:: What is being asked ::
How many lines below contain the word "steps"? Reply solely with the number.

(Beginning of Material shown)

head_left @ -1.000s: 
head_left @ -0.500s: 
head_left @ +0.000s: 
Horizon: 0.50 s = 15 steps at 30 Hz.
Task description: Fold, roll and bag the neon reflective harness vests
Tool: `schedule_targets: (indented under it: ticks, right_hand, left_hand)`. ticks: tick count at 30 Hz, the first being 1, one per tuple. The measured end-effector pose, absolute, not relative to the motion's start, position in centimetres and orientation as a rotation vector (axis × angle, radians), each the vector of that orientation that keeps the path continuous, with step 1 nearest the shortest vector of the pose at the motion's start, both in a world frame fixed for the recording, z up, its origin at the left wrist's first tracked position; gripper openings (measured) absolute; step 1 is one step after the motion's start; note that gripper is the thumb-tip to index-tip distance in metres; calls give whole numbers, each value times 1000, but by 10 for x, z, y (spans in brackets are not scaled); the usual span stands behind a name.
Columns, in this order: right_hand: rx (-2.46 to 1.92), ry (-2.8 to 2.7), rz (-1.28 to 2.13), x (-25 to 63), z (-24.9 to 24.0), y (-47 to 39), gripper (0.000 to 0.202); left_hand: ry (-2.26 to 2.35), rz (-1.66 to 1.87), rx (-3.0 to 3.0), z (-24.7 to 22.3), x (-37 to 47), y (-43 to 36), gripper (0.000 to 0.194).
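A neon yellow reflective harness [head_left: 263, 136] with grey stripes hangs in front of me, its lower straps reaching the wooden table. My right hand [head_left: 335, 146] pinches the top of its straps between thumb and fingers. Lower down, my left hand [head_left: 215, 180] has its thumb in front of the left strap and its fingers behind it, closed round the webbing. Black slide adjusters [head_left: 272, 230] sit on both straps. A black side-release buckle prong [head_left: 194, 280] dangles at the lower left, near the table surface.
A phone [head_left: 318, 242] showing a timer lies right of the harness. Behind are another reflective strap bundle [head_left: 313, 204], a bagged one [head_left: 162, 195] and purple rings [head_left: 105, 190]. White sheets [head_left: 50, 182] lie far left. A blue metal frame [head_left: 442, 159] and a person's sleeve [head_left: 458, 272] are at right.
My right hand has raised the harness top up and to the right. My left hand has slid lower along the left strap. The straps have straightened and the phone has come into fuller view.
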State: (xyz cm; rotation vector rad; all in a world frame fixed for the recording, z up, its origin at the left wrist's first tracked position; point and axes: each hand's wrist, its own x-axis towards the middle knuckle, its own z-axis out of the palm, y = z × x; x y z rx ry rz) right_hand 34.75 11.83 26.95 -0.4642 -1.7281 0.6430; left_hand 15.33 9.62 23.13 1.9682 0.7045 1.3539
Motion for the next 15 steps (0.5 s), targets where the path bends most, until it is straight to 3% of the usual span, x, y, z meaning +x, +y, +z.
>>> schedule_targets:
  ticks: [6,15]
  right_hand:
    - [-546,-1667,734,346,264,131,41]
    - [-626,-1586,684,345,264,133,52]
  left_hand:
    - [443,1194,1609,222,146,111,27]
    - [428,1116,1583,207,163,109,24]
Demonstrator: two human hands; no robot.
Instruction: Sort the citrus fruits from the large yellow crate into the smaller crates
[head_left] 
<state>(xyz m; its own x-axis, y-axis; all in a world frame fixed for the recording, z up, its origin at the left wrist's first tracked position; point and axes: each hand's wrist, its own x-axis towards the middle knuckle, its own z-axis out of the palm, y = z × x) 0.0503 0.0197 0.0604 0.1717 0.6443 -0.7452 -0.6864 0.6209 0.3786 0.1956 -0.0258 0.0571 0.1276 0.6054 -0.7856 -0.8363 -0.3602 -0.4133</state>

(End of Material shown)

:: Task solution ::
2